2. O PUD distancia-se assim, com o máximo rigor, de toda prática que se diga psicanalítica de cunho adaptacionista, conservador, defensora do status quo, supostamente imparcial, omissa em relação às práticas da repressão, censura, tortura e perseguição políticas, servil à lógica do capital, ordem hegemônica em nossa sociedade.

3. Sustentamos que a psicanálise é política. Há uma política própria à psicanálise, contrária à lógica capitalista que deliberada e propositalmente impõe bens de consumo como objetos de desejo, e oposta a todo fundamentalismo religioso, a todo pensamento único, assim como a todas as formas de opressão e de autoritarismo.
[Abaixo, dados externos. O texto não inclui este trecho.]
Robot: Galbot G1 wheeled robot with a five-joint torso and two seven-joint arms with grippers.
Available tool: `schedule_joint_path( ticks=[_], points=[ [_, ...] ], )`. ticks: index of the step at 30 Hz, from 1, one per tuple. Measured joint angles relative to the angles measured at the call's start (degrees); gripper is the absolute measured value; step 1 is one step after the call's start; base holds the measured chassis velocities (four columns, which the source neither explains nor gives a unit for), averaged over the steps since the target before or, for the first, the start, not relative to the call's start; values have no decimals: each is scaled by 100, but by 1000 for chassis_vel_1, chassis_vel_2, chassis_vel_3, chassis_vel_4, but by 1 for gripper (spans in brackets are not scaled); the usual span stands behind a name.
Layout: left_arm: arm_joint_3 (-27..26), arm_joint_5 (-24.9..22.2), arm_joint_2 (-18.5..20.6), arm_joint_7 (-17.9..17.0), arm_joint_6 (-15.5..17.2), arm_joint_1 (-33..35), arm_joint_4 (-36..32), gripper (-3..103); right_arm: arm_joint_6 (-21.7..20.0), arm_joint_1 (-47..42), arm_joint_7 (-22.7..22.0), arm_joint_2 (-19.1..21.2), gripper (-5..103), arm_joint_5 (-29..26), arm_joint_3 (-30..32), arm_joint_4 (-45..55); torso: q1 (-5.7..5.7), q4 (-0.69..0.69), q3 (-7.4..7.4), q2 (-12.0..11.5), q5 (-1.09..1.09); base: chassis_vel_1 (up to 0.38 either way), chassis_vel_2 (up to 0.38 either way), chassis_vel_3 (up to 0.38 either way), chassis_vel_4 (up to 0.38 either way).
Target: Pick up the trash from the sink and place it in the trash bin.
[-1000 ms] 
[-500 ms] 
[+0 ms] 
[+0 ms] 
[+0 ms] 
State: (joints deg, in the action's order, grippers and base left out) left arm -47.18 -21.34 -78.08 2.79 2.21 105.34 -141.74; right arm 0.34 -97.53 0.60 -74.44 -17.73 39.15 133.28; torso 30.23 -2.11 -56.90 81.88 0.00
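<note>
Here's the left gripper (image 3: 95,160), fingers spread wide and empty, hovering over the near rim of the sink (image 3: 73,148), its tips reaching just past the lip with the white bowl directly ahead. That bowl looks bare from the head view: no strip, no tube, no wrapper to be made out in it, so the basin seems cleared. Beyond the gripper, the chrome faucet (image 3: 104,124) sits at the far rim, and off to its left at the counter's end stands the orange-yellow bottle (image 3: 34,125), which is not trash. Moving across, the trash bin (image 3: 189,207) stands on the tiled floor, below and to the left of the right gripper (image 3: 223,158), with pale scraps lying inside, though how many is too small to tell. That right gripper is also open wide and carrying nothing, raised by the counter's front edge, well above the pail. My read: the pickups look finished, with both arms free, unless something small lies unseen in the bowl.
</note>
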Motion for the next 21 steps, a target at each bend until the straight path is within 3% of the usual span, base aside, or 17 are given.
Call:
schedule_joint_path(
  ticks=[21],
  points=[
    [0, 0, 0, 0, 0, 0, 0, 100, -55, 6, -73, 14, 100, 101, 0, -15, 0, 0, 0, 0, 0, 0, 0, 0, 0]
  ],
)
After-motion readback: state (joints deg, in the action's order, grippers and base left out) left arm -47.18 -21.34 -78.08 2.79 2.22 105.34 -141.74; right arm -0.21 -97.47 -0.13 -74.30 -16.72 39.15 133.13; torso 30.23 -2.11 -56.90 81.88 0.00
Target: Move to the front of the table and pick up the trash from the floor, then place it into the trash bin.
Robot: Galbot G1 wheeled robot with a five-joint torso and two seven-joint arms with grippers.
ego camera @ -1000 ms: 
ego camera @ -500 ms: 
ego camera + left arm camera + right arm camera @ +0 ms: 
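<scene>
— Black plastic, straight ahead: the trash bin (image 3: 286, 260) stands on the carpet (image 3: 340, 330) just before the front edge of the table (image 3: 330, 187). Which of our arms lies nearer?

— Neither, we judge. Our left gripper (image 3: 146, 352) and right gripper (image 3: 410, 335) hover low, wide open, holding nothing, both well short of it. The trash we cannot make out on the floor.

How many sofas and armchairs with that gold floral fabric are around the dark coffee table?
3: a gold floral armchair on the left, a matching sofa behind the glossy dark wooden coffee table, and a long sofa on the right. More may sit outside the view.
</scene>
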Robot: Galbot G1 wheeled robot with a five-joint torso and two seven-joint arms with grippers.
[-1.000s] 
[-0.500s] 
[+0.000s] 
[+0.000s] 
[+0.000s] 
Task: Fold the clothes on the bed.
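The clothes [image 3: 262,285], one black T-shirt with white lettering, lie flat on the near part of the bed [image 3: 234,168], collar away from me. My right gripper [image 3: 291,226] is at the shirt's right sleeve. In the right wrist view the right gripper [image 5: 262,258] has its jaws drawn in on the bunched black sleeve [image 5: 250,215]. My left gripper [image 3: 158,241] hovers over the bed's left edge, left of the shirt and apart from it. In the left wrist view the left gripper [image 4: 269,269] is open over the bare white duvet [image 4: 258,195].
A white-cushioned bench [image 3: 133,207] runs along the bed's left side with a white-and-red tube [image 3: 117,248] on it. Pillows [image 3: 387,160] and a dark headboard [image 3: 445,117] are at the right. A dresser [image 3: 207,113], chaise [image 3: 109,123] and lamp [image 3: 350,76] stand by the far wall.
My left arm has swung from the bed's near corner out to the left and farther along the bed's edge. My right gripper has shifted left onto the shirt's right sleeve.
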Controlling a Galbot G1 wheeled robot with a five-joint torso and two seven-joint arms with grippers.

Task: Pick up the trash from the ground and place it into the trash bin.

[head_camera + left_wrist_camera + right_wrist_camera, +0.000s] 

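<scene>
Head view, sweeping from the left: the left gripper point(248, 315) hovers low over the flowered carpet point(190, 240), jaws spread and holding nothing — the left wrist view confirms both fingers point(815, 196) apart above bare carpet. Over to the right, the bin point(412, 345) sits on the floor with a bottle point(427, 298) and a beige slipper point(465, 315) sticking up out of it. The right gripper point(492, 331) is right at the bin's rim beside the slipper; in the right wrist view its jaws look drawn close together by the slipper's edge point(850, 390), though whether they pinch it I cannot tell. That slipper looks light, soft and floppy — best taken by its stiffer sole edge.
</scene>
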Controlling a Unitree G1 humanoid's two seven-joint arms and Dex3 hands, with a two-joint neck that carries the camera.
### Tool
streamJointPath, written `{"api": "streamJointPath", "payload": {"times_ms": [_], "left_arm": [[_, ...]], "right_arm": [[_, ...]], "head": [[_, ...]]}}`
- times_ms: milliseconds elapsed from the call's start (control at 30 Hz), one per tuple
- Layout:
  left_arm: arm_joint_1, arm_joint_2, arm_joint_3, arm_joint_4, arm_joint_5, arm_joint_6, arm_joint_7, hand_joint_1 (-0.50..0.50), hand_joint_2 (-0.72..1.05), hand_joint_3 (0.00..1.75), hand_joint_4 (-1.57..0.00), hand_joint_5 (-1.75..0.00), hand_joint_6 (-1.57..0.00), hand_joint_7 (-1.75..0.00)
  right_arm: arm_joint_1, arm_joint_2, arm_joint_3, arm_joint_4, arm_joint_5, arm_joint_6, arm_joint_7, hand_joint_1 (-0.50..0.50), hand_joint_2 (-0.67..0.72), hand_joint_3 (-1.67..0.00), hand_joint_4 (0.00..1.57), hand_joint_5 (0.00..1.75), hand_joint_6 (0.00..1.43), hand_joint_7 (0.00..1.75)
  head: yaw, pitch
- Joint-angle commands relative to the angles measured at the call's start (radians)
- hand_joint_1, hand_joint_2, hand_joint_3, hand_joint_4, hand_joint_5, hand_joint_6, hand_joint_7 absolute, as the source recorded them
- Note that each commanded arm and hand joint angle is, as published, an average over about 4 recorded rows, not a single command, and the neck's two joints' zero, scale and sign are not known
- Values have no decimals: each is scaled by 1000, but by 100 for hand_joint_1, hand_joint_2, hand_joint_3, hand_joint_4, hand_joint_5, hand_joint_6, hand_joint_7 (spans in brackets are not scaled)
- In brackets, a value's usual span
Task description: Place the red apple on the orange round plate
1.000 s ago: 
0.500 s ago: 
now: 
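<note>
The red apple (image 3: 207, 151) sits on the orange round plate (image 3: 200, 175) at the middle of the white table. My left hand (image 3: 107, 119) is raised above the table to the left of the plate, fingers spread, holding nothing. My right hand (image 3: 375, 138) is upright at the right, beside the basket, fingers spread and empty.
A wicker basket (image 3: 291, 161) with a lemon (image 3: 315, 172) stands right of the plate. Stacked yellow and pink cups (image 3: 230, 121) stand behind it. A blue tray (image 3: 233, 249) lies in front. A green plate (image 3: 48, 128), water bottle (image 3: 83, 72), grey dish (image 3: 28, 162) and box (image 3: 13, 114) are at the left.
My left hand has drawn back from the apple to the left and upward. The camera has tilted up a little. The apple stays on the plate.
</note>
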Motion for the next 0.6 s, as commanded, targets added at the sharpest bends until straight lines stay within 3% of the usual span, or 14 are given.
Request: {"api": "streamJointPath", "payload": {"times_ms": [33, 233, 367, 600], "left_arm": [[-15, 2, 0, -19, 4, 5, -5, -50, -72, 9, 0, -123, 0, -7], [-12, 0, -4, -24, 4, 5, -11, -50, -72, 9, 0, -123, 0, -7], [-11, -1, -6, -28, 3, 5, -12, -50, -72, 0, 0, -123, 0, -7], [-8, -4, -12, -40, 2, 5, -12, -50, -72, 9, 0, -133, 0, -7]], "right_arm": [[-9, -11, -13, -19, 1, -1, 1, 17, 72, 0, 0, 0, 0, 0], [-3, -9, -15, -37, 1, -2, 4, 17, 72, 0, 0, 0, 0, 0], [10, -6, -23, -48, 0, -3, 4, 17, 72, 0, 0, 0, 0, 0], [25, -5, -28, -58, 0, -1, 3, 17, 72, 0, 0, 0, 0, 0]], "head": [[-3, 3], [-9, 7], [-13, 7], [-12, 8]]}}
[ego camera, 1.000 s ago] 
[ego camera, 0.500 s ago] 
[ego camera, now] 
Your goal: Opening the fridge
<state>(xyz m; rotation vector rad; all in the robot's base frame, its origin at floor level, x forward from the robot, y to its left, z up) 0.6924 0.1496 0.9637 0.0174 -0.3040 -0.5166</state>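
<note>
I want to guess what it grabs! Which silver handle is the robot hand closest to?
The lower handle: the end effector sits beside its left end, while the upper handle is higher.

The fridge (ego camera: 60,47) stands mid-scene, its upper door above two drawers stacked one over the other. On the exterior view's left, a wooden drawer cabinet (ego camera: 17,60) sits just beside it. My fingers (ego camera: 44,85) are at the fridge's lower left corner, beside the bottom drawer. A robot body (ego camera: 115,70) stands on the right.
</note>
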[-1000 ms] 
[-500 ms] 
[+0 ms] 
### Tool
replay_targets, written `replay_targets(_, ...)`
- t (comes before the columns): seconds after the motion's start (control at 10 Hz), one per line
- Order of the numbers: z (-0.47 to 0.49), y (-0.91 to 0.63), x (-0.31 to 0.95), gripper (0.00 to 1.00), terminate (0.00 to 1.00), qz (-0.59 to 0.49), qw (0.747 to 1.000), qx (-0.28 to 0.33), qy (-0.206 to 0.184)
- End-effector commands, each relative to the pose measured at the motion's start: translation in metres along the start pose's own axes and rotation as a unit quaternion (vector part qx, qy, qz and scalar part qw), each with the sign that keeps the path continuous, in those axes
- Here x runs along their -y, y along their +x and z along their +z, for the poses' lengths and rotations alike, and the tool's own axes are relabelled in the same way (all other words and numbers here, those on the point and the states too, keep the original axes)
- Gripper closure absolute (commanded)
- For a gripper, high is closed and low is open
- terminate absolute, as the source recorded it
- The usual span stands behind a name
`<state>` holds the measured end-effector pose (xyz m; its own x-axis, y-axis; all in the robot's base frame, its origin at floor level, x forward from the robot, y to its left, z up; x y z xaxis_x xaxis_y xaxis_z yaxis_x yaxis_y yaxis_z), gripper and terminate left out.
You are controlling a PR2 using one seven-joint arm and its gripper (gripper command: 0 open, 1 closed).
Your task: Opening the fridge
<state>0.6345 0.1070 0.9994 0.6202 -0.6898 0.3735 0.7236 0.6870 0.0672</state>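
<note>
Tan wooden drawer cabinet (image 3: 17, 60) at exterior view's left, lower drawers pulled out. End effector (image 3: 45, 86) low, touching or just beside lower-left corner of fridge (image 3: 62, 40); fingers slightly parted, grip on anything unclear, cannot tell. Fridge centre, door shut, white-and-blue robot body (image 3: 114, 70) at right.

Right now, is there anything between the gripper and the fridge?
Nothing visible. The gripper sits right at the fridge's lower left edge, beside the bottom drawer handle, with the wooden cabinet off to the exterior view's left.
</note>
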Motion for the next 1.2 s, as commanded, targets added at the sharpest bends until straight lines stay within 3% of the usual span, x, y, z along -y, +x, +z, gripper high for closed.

A política da psicanálise é antifascista, antirracista, antimisógina, contrária ao capacitismo e toda forma de controle da sexualidade e de regulação da identidade de gênero. Se, como práxis, a psicanálise não é neutra, por força mesmo de sua condição de práxis discursiva, nem por isso ela se torna panfletária ou político-partidária.

4.Defendemos a liberdade de pensamento e de expressão, respeitados os limites éticos no ato de nos exprimirmos: não somos livres para ferir, com a força material da palavra, aqueles que nos escutam e nem para legitimar falas e discursos que veiculem opressão, silenciamento, tortura e assassinato de pessoas. Defendemos uma educação igualitária, laica e gratuita, capaz de dar o lastro do discernimento às escolhas. Defendemos o direito à saúde gratuita e de qualidade, e um Estado responsável que assegure esses direitos. E defendemos a igualdade de direitos e o respeito à diversidade que nos caracteriza como seres de linguagem e cultura: nos modos de viver, pensar, amar, falar, mas também na cor, na raça, no sexo, nas crenças, na relação com o medo e a morte.

5. Afirmamos ser urgente o comprometimento dos psicanalistas em práticas e posicionamentos que assegurem os direitos de cidadania e dignidade humana a toda a sociedade, particularmente ao grande contingente de pessoas privadas desses direitos e abandonadas pelo Estado, entre os quais destacamos as mulheres, LGBTQI+, os negros e os indígenas, alvos seletivos de violência e homicídio. É preciso fazer frente à violência continuada dirigida contra a população negra, ressignificando a memória coletiva e promovendo a escuta das narrativas que sempre foram apagadas na história brasileira. As práticas de violência contra essas populações vêm sendo encorajadas, legitimadas ou mesmo veiculadas e cultuadas pelo atual governo brasileiro, configurando uma das mais nítidas e assombrosas expressões da necropolítica contemporânea. Esta política se manifesta também pela significativa precarização e perda de direitos históricos dos trabalhadores, extinção de programas sociais, situação que fica evidente pelo retorno do Brasil ao mapa da fome.

6. Contra a expansão do necropoder, contra uma política que opera como cultura da morte, como fúria de destruição, incitando o ódio, disseminando segregações e destruições, a arma que a psicanálise oferece é a sua aposta no trabalho de articulação e de união das forças pulsionais na sustentação de um laço social capaz de suportar o mal-estar que, como Freud demonstrou, inexoravelmente acompanha toda vida em sociedade. Por isso mesmo, esta tarefa civilizatória exige o espírito democrático, o respeito à diversidade e às diferenças, à cultura, à ciência, às artes e a prevalência da preservação do meio ambiente sobre os interesses desatinados de uma “economia” que não inclui a vida ou a ela se opõe.

PUD – Psicanalistas Unidos pela Democracia


Rio de Janeiro, 17 de novembro de 2020.